Pacar Bayaran

sukadmadji
Chapter #10

Labirin Tanpa Ujung


Di sebuah ruangan megah di rumah keluarga Kiem, Bos Kiem duduk di kursi kayu jati berukir, dikelilingi oleh rak buku berisi literatur bisnis dan sejarah keluarga mereka. Aroma teh hangat memenuhi ruangan, tetapi pikirannya sedang tidak tenang.


Di hadapannya, Candra, Budi, dan Reza berdiri dengan sikap hormat. Candra, tangan kanannya yang paling dipercaya, baru saja memutar sebuah video di layar besar di ruangan itu. Video yang memperlihatkan cucunya, Luna Kiem, berdampingan dengan seorang pria tampan di acara pertemuan para pengusaha di Hotel Grand City.


Bos Kiem menyipitkan mata saat video memperlihatkan momen Andrian berdiri di podium, berbicara dengan percaya diri tentang bisnis global.


"Menarik…" gumam Bos Kiem sambil mengetuk-ngetukkan jarinya ke meja. "Sangat menarik."


Candra melirik sekilas ke arah Reza dan Budi sebelum kembali menatap bosnya. "Saya sudah menyelidiki pria ini, Bos. Namanya Andrian. Sejauh ini, dia hanya diketahui sebagai fotografer freelance."


Bos Kiem terkekeh pelan. "Fotografer freelance?" ulangnya dengan nada skeptis. "Candra, lihat cara dia berbicara di podium. Itu bukan cara bicara orang biasa. Dia bukan hanya sekadar fotografer."


Candra mengangguk setuju. "Itulah yang membuat saya curiga, Bos. Tidak banyak orang bisa berbicara seperti itu di depan para pengusaha besar. Bahkan, beberapa pemilik bisnis besar pun tidak memiliki kepercayaan diri sepertinya."


Bos Kiem menyandarkan tubuhnya ke kursi, matanya masih terpaku ke layar yang kini menunjukkan Andrian turun dari podium, disambut oleh beberapa pengusaha yang tampak terkesan.
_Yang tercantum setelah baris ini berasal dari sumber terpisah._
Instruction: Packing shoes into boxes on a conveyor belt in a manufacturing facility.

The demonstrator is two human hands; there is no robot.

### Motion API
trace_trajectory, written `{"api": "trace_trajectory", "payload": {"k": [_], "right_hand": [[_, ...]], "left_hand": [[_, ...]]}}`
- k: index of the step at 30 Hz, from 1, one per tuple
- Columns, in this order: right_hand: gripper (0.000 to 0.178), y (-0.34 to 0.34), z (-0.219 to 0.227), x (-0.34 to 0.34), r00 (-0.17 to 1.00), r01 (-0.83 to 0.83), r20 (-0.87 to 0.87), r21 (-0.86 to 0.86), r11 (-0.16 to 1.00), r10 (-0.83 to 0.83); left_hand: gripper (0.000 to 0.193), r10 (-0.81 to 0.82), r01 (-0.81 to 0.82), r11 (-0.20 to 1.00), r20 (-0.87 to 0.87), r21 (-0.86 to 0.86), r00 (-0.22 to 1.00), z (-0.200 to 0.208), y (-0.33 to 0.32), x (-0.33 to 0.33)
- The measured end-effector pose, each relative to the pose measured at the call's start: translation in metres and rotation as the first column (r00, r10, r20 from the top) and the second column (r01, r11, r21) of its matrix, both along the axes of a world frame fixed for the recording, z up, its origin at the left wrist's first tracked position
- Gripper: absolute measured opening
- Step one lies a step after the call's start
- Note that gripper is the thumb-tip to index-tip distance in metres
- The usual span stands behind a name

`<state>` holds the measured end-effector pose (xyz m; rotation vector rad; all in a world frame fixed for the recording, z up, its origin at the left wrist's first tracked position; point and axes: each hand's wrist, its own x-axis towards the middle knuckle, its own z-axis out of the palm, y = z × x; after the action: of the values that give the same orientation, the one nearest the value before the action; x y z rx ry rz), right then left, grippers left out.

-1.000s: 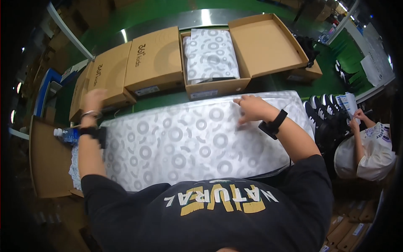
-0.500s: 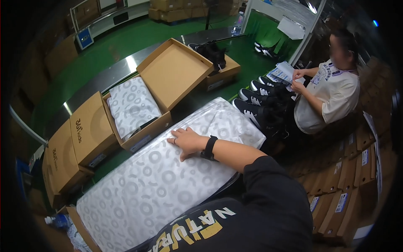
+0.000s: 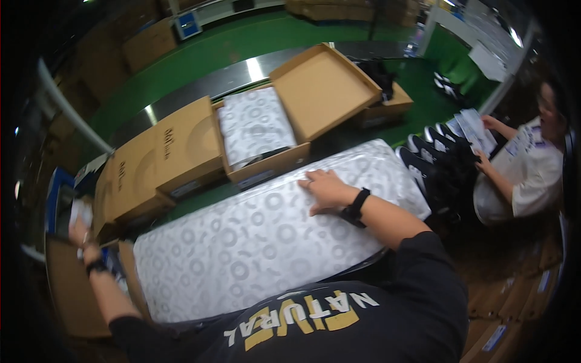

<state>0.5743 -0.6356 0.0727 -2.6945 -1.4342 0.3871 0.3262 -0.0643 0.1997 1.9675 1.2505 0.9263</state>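
Note:
A thick stack of white wrapping paper (image 3: 242, 242) with grey rings and dashes lies before me. My right hand (image 3: 328, 190) rests on it, fingers spread, near its far edge. At the far left my left hand (image 3: 79, 232) reaches out past the stack, its fingers closed about a small, blurred white piece (image 3: 81, 213) whose kind I cannot make out. Beyond the stack stands an open shoebox (image 3: 269, 169), its lid (image 3: 324, 91) tipped back. Wrapping paper (image 3: 257, 124) of the same pattern fills it, and a dark bit shows at its near edge.
Closed brown shoeboxes (image 3: 187, 142) stand left of the open one. Several black-and-white sneakers (image 3: 417, 163) line up right of the stack. A person (image 3: 526, 163) there holds papers (image 3: 475, 130). More shoeboxes (image 3: 496, 308) are at the lower right, and an open carton (image 3: 75, 290) at the lower left.
My left hand has come into view at the far left, at a small white piece. The view has swung left; my right hand stays spread on the paper stack.

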Motion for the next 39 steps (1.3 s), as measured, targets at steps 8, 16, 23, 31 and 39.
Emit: {"api": "trace_trajectory", "payload": {"k": [8, 16, 23, 31, 39], "right_hand": [[0.036, 0.011, -0.003, 0.108, 0.882, 0.471, -0.1, 0.142, 0.871, -0.46], [0.072, -0.01, -0.021, 0.153, 0.896, 0.428, -0.344, 0.507, 0.748, -0.279], [0.077, 0.047, 0.002, 0.1, 0.987, 0.157, -0.054, 0.174, 0.972, -0.15], [0.055, 0.058, 0.006, 0.087, 0.972, 0.148, 0.161, 0.16, 0.976, -0.173], [0.087, -0.001, 0.008, -0.014, 0.981, 0.186, 0.064, -0.067, 0.98, -0.182]], "left_hand": [[0.03, -0.512, 0.594, 0.795, 0.389, -0.123, 0.766, -0.061, -0.2, 0.243], [0.021, -0.425, 0.347, 0.85, 0.127, 0.395, 0.896, -0.189, -0.287, 0.245], [0.028, -0.545, 0.535, 0.835, 0.056, 0.131, 0.837, -0.146, -0.273, 0.244], [0.017, -0.528, 0.78, 0.615, -0.674, 0.116, 0.517, -0.121, -0.278, 0.238], [0.02, 0.091, 0.135, 0.901, -0.483, 0.413, 0.871, -0.105, -0.03, 0.092]]}}
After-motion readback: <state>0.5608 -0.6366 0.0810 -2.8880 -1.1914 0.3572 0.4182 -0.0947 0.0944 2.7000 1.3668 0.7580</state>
"Dan yang lebih aneh lagi, semua orang di ruangan itu memperlakukannya seolah dia adalah bagian dari mereka," tambah Budi.


"Tidak ada yang mempertanyakan siapa dia," sambung Reza. "Seolah-olah… dia memang seseorang yang layak ada di sana."
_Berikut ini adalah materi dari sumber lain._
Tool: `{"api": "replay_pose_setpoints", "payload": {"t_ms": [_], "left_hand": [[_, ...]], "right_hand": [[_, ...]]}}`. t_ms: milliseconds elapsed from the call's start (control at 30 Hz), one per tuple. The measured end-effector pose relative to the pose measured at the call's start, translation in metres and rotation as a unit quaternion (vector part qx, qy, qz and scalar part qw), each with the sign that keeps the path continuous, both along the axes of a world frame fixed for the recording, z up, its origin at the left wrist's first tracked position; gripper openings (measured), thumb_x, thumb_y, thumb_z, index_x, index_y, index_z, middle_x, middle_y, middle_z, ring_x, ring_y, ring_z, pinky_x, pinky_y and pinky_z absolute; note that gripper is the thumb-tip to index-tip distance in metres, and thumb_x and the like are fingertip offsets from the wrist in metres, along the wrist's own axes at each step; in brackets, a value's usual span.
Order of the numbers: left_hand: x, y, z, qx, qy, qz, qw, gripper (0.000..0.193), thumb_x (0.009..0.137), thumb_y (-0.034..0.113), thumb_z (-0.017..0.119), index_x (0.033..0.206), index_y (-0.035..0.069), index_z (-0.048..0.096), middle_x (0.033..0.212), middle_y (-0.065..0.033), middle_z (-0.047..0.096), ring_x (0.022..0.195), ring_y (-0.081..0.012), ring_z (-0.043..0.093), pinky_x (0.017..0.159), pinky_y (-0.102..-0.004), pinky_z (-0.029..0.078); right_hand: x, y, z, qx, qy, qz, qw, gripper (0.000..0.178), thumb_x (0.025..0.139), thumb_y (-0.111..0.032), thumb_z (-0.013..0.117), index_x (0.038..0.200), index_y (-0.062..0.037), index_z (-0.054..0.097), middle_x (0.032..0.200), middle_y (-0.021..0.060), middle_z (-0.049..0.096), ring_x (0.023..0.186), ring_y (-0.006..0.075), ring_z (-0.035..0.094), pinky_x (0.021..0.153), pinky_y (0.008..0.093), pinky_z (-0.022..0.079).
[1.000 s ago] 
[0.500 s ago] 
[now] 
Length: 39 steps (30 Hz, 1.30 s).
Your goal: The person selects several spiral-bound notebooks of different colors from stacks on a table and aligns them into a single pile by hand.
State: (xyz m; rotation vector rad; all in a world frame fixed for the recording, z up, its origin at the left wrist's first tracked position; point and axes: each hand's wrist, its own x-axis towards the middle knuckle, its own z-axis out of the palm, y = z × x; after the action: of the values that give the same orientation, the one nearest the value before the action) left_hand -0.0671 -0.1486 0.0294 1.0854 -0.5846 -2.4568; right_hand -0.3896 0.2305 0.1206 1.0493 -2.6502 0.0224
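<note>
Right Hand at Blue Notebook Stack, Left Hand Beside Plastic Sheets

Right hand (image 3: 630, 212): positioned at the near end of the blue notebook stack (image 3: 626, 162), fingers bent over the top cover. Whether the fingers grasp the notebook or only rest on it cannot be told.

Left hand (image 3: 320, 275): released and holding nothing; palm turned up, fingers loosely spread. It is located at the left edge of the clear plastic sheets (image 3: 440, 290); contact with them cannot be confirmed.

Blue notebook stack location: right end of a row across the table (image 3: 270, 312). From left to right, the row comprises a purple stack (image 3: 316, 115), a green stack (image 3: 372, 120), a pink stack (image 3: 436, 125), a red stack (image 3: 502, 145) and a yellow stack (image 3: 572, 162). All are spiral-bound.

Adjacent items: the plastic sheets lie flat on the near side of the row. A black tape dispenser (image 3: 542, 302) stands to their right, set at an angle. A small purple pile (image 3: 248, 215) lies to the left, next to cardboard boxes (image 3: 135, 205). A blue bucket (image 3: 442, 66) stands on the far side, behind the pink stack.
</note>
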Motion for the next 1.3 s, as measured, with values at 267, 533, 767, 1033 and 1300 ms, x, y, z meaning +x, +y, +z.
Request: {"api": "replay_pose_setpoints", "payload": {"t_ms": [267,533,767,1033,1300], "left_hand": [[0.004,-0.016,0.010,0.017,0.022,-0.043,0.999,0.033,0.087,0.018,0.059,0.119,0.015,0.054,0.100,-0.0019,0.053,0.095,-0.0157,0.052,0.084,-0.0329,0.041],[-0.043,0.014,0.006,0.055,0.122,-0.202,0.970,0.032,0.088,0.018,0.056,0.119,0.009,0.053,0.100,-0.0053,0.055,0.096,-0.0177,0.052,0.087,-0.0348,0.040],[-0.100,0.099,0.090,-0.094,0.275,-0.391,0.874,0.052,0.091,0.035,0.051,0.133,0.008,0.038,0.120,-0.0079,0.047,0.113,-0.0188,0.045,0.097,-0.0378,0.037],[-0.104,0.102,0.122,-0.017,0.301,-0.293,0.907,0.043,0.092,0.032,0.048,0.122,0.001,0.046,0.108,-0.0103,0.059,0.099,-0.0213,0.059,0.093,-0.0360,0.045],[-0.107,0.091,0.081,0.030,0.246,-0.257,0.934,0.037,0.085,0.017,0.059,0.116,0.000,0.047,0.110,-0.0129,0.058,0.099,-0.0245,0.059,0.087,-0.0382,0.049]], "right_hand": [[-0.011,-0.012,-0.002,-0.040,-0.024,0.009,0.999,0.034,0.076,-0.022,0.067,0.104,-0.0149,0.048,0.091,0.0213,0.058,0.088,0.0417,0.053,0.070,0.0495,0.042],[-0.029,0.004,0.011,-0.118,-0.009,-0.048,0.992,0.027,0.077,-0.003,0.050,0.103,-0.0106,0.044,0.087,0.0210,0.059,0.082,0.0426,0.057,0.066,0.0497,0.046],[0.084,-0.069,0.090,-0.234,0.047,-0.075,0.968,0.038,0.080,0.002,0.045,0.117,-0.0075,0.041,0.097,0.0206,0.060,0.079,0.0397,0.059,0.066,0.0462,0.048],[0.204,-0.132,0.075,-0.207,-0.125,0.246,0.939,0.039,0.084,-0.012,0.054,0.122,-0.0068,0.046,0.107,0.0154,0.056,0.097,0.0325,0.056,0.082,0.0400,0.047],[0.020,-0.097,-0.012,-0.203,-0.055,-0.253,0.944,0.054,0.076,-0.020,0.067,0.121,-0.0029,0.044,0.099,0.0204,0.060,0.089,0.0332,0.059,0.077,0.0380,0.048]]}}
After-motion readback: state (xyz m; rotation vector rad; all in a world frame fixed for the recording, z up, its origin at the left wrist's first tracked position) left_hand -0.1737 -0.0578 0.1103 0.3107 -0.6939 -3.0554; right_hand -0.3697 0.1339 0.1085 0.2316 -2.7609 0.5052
Bos Kiem mengangguk pelan, seolah-olah sedang menyusun kepingan teka-teki dalam pikirannya.


"Jadi… pria ini bukan hanya pacar pura-pura cucuku," katanya lebih kepada dirinya sendiri. "Dia seseorang yang lebih besar dari yang kita kira."


Candra menatap bosnya dengan penuh kewaspadaan. "Bos, apakah Anda ingin kami menggali lebih dalam tentang identitasnya?"


Bos Kiem mengangkat tangannya, memberi isyarat agar mereka menahan diri. "Tidak perlu terburu-buru, Candra. Aku ingin melihat sampai sejauh mana dia bisa bermain dalam permainan ini."


Tatapannya tajam, penuh perhitungan.


"Biarkan aku mengamatinya lebih lama. Aku ingin tahu siapa dia sebenarnya, dan yang lebih penting… apa tujuannya mendekati Luna."


Candra, Budi, dan Reza saling bertukar pandang sebelum mengangguk.


"Baik, Bos," jawab mereka serempak.


Bos Kiem menyandarkan tubuhnya ke kursi dengan senyum kecil di wajahnya.


"Andrian… siapa pun kau, kau telah menarik perhatianku."


Dan untuk pertama kalinya sejak lama, Bos Kiem merasa tertantang.

***


Bos Kiem meneguk teh hangatnya dengan perlahan. Wajahnya tetap tenang, tetapi pikirannya terus berputar. Sosok Andrian benar-benar menarik perhatiannya. Terlalu rapi, terlalu cerdas, dan terlalu berkelas untuk seseorang yang hanya disebut sebagai "fotografer freelance."


Ia menatap Candra, Budi, dan Reza dengan tajam. "Untuk sementara, kalian tetap fokus pada tugas utama kalian. Aku ingin keamanan di seluruh perusahaan anak cabang tetap terjaga. Jangan biarkan pesaing mengambil kesempatan sekecil apa pun."


Candra mengangguk. "Baik, Bos. Tapi bagaimana dengan Andrian? Apa kita tetap mengawasinya?"


Bos Kiem menyeringai kecil. "Tidak perlu. Kali ini, aku sendiri yang akan menyelidikinya."


Reza dan Budi saling bertukar pandang, sedikit terkejut. "Anda sendiri, Bos?" tanya Reza.